Work order:
With the images left out, print all of the records below exactly.

Extracted entries:
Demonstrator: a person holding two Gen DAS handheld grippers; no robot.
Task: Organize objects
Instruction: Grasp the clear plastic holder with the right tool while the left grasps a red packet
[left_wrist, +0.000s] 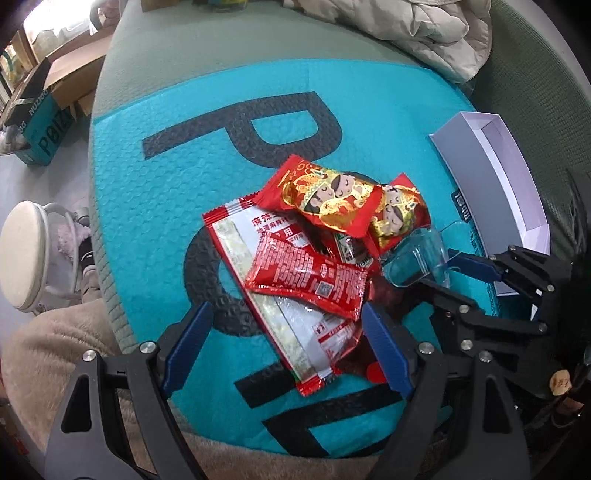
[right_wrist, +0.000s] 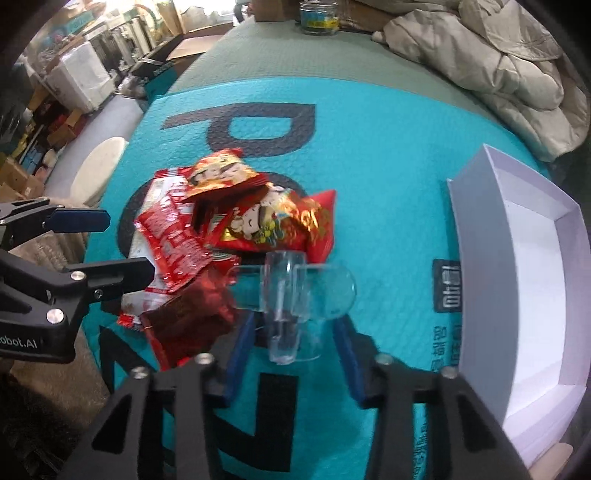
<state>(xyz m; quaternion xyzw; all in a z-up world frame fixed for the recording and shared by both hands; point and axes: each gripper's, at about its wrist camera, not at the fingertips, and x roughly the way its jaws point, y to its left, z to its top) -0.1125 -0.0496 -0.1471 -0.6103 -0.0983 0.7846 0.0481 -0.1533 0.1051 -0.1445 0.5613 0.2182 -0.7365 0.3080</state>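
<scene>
A pile of red snack packets lies on a teal mat (left_wrist: 155, 206): two candy packets with cartoon figures (left_wrist: 332, 197) (right_wrist: 275, 225), a red sauce sachet (left_wrist: 308, 282) (right_wrist: 171, 243) and a long red-and-white packet (left_wrist: 291, 332). My left gripper (left_wrist: 284, 347) is open, its blue fingers either side of the long packet's near end. My right gripper (right_wrist: 291, 354) holds a clear plastic scoop (right_wrist: 295, 291) (left_wrist: 417, 258) by its handle, its mouth against the pile. An open white box (right_wrist: 517, 280) (left_wrist: 491, 184) stands to the right.
A beige puffy jacket (right_wrist: 498, 66) lies at the back right. A glass jar (right_wrist: 319, 16) stands at the far edge. A round stool (left_wrist: 22, 254) and a teal carton (left_wrist: 40, 122) are on the floor at left. A beige fleece (left_wrist: 55, 354) lies near.
</scene>
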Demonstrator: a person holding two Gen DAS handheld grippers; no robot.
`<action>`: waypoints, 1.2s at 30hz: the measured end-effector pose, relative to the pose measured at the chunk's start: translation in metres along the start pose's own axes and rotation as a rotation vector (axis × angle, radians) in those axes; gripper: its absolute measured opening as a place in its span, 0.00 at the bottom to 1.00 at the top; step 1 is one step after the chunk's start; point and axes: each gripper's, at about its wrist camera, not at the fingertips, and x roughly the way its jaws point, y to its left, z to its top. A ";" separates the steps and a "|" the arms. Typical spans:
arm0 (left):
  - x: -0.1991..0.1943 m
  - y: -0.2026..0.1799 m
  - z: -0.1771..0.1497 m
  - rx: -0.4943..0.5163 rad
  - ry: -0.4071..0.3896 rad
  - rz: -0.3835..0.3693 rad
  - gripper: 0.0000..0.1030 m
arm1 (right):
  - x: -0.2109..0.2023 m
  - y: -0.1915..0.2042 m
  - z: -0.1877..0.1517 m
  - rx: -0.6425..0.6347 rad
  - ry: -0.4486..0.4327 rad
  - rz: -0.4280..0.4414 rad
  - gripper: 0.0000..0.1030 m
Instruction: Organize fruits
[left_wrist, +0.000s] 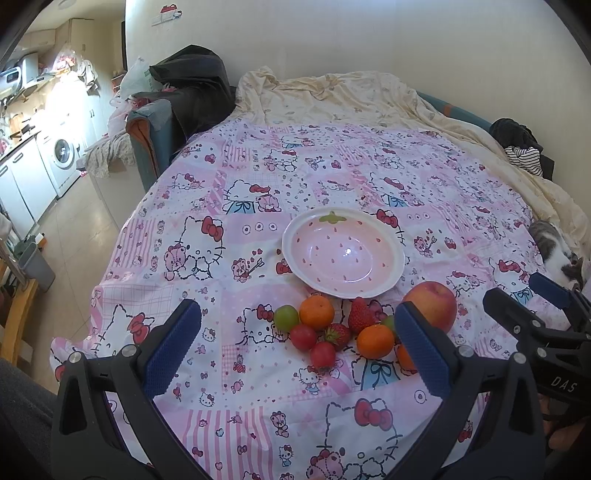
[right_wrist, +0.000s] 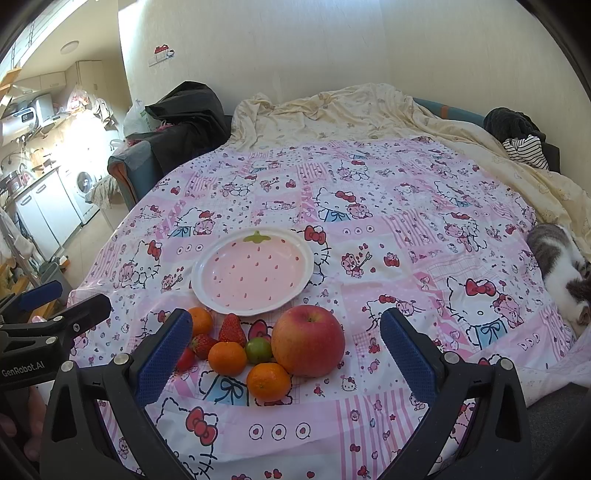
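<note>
Both wrist cameras look forward and down, side by side, sharing the plate (left_wrist: 343, 254) and fruit pile (right_wrist: 266, 350).

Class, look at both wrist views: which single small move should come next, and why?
Probably lower the open right gripper onto the apple. It is the largest fruit, lies between the spread fingers, and the strawberry plate just behind it holds nothing yet.
</note>
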 end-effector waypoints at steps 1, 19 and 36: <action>0.000 0.000 0.000 0.001 0.000 0.001 1.00 | 0.000 0.000 0.000 0.000 0.000 0.001 1.00; -0.001 0.000 -0.002 -0.001 -0.007 0.000 1.00 | 0.000 -0.001 0.000 0.002 0.003 -0.003 1.00; 0.000 0.002 -0.002 -0.014 0.001 0.001 1.00 | -0.001 -0.001 0.001 0.005 0.004 -0.002 1.00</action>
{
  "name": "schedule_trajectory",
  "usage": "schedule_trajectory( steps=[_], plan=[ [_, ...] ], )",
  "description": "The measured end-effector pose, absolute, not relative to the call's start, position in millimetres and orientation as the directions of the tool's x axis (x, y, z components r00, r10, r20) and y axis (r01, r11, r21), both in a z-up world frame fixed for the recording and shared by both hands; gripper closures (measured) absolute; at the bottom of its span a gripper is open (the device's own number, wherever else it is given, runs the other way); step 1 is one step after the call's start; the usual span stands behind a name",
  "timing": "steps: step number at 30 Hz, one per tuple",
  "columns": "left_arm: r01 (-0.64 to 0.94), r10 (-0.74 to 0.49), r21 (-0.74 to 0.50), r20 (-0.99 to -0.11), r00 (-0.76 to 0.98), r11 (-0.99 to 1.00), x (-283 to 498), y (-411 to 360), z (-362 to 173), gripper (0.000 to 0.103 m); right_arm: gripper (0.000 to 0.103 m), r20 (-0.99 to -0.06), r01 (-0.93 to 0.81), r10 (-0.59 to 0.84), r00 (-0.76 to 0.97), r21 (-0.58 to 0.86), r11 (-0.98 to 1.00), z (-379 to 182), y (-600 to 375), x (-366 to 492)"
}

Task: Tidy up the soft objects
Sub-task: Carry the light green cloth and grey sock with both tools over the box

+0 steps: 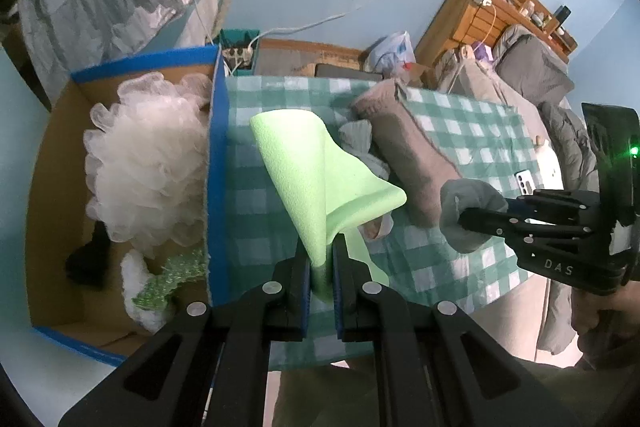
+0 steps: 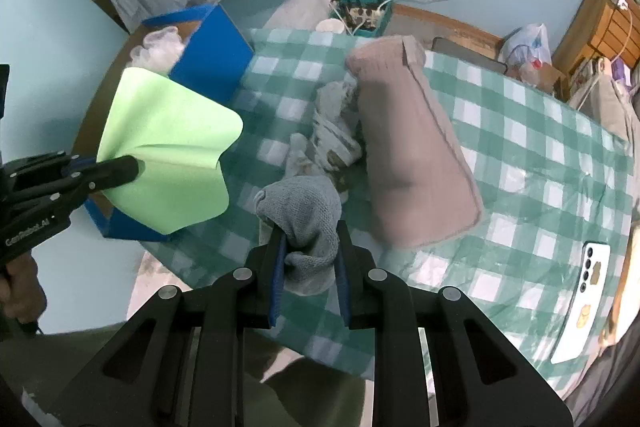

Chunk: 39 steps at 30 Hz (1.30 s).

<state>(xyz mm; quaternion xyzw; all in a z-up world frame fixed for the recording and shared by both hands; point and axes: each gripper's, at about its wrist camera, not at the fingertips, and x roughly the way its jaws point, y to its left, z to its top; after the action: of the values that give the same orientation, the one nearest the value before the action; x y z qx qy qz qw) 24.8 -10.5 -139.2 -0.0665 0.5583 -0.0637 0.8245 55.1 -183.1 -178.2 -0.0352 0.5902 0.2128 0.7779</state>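
- The left gripper [image 1: 320,267] was clamped on a light green cloth [image 1: 304,167], its fingers pressed together on a bunched corner, and the cloth fanned out and hung in the air above the table's left edge.
- The right gripper [image 2: 310,259] had its fingers closed on a grey knitted sock [image 2: 304,211], lifted clear of the checked tablecloth [image 2: 540,155].
- A cardboard box [image 1: 216,155] with blue outer walls stood against the left edge of the table; inside lay a white mesh bath puff [image 1: 148,159], a green-and-white scrubber [image 1: 160,287] and something dark I couldn't identify.
- A brownish-pink cushion [image 2: 412,155] lay slantwise near the middle of the table.
- A crumpled pale rag [image 2: 332,135] sat touching the cushion's left side.
- A white phone [image 2: 584,303] lay face down near the table's right edge, well apart from the cushion.
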Motion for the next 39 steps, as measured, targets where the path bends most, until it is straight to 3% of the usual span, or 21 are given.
schedule_trajectory(
  steps=[21,39],
  plan=[
    [-0.036,-0.119,-0.154,-0.874,0.472,0.987,12,20,-89,0.094,0.083,-0.891,-0.433,0.362,0.274,0.222,0.874,-121,-150,69],
    [-0.186,-0.029,-0.141,-0.864,0.502,0.972,-10,79,-81,0.094,0.083,-0.874,-0.529,0.415,0.252,0.234,0.816,-109,-89,77]
  ],
)
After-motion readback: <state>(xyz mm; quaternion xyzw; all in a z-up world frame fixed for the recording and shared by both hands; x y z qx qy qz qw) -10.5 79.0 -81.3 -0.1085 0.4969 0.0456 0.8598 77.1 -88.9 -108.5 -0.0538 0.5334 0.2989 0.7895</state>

Your solution:
Demonstrator: a person holding two Gen DAS handheld grippers; no robot.
Task: Organize objects
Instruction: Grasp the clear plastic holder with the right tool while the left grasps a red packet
[left_wrist, +0.000s] 
[right_wrist, +0.000s] 
<state>(xyz m; quaternion xyzw; all in a z-up world frame fixed for the recording and shared by both hands; point and axes: each gripper's, at about its wrist camera, not at the fingertips, and x roughly the way its jaws point, y to its left, z to its top) -0.1125 -0.0496 -0.1471 -0.6103 -0.0983 0.7846 0.0481 -0.1533 0.1051 -0.1445 0.5613 0.2182 -0.7365 0.3080</state>
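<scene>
A pile of red snack packets lies on a teal mat (left_wrist: 155, 206): two candy packets with cartoon figures (left_wrist: 332, 197) (right_wrist: 275, 225), a red sauce sachet (left_wrist: 308, 282) (right_wrist: 171, 243) and a long red-and-white packet (left_wrist: 291, 332). My left gripper (left_wrist: 284, 347) is open, its blue fingers either side of the long packet's near end. My right gripper (right_wrist: 291, 354) holds a clear plastic scoop (right_wrist: 295, 291) (left_wrist: 417, 258) by its handle, its mouth against the pile. An open white box (right_wrist: 517, 280) (left_wrist: 491, 184) stands to the right.
A beige puffy jacket (right_wrist: 498, 66) lies at the back right. A glass jar (right_wrist: 319, 16) stands at the far edge. A round stool (left_wrist: 22, 254) and a teal carton (left_wrist: 40, 122) are on the floor at left. A beige fleece (left_wrist: 55, 354) lies near.
</scene>
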Demonstrator: a person holding two Gen DAS handheld grippers; no robot.
`<action>`: waypoints, 1.2s at 30hz: the measured end-effector pose, relative to the pose measured at the chunk's start: translation in metres along the start pose's own axes and rotation as a rotation vector (axis × angle, radians) in those axes; gripper: its absolute measured opening as a place in its span, 0.00 at the bottom to 1.00 at the top; step 1 is one step after the chunk's start; point and axes: each gripper's, at about its wrist camera, not at the fingertips, and x roughly the way its jaws point, y to its left, z to its top. A ";" separates the steps and a "|" the arms. Typical spans:
arm0 (left):
  - x: -0.1991..0.1943 m
  - y: -0.2026..0.1799 m
  - z: -0.1771..0.1497 m
  - rx: -0.4943..0.5163 rad
  - ry: -0.4071..0.3896 rad
  - rz: -0.3835..0.3693 rad
  - gripper: 0.0000..0.1030 m
arm1 (right):
  - x: -0.2109..0.2023 m
  - y: -0.1915..0.2042 m
  - z: -0.1877..0.1517 m
  - rx: -0.6425..0.6347 rad
  - ry: -0.4486..0.4327 rad
  - rz: -0.4280..0.4414 rad
  - gripper: 0.0000..0.1030 m
Instruction: Organize fruits
[left_wrist, +0.000s] 
[right_wrist, +0.000s] 
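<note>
Both wrist cameras look forward and down, side by side, sharing the plate (left_wrist: 343, 254) and fruit pile (right_wrist: 266, 350).

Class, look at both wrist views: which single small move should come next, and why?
Probably lower the open right gripper onto the apple. It is the largest fruit, lies between the spread fingers, and the strawberry plate just behind it holds nothing yet.
</note>
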 end-effector waypoints at steps 1, 19 and 36: <action>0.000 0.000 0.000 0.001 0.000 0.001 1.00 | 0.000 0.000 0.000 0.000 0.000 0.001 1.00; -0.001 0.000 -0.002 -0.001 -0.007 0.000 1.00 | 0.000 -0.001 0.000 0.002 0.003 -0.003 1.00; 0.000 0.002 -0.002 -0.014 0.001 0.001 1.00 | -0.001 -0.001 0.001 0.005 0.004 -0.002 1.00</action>
{
  "name": "schedule_trajectory",
  "usage": "schedule_trajectory( steps=[_], plan=[ [_, ...] ], )",
  "description": "The measured end-effector pose, absolute, not relative to the call's start, position in millimetres and orientation as the directions of the tool's x axis (x, y, z components r00, r10, r20) and y axis (r01, r11, r21), both in a z-up world frame fixed for the recording and shared by both hands; gripper closures (measured) absolute; at the bottom of its span a gripper is open (the device's own number, wherever else it is given, runs the other way); step 1 is one step after the call's start; the usual span stands behind a name",
  "timing": "steps: step number at 30 Hz, one per tuple",
  "columns": "left_arm: r01 (-0.64 to 0.94), r10 (-0.74 to 0.49), r21 (-0.74 to 0.50), r20 (-0.99 to -0.11), r00 (-0.76 to 0.98), r11 (-0.99 to 1.00), x (-283 to 498), y (-411 to 360), z (-362 to 173), gripper (0.000 to 0.103 m); right_arm: gripper (0.000 to 0.103 m), r20 (-0.99 to -0.06), r01 (-0.93 to 0.81), r10 (-0.59 to 0.84), r00 (-0.76 to 0.97), r21 (-0.58 to 0.86), r11 (-0.98 to 1.00), z (-379 to 182), y (-600 to 375), x (-366 to 492)"
}

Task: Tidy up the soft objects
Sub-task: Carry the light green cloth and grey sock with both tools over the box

+0 steps: 
+0 steps: 

Chunk: 39 steps at 30 Hz (1.30 s).

<state>(xyz mm; quaternion xyzw; all in a z-up world frame fixed for the recording and shared by both hands; point and axes: each gripper's, at about its wrist camera, not at the fingertips, and x roughly the way its jaws point, y to its left, z to its top; after the action: of the values that give the same orientation, the one nearest the value before the action; x y z qx qy qz qw) 24.8 -10.5 -139.2 -0.0665 0.5583 -0.0637 0.8245 55.1 -183.1 -178.2 -0.0352 0.5902 0.2128 0.7779</state>
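- The left gripper [image 1: 320,267] was clamped on a light green cloth [image 1: 304,167], its fingers pressed together on a bunched corner, and the cloth fanned out and hung in the air above the table's left edge.
- The right gripper [image 2: 310,259] had its fingers closed on a grey knitted sock [image 2: 304,211], lifted clear of the checked tablecloth [image 2: 540,155].
- A cardboard box [image 1: 216,155] with blue outer walls stood against the left edge of the table; inside lay a white mesh bath puff [image 1: 148,159], a green-and-white scrubber [image 1: 160,287] and something dark I couldn't identify.
- A brownish-pink cushion [image 2: 412,155] lay slantwise near the middle of the table.
- A crumpled pale rag [image 2: 332,135] sat touching the cushion's left side.
- A white phone [image 2: 584,303] lay face down near the table's right edge, well apart from the cushion.
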Motion for the next 39 steps, as measured, targets where the path bends most, until it is straight to 3% of the usual span, or 21 are given.
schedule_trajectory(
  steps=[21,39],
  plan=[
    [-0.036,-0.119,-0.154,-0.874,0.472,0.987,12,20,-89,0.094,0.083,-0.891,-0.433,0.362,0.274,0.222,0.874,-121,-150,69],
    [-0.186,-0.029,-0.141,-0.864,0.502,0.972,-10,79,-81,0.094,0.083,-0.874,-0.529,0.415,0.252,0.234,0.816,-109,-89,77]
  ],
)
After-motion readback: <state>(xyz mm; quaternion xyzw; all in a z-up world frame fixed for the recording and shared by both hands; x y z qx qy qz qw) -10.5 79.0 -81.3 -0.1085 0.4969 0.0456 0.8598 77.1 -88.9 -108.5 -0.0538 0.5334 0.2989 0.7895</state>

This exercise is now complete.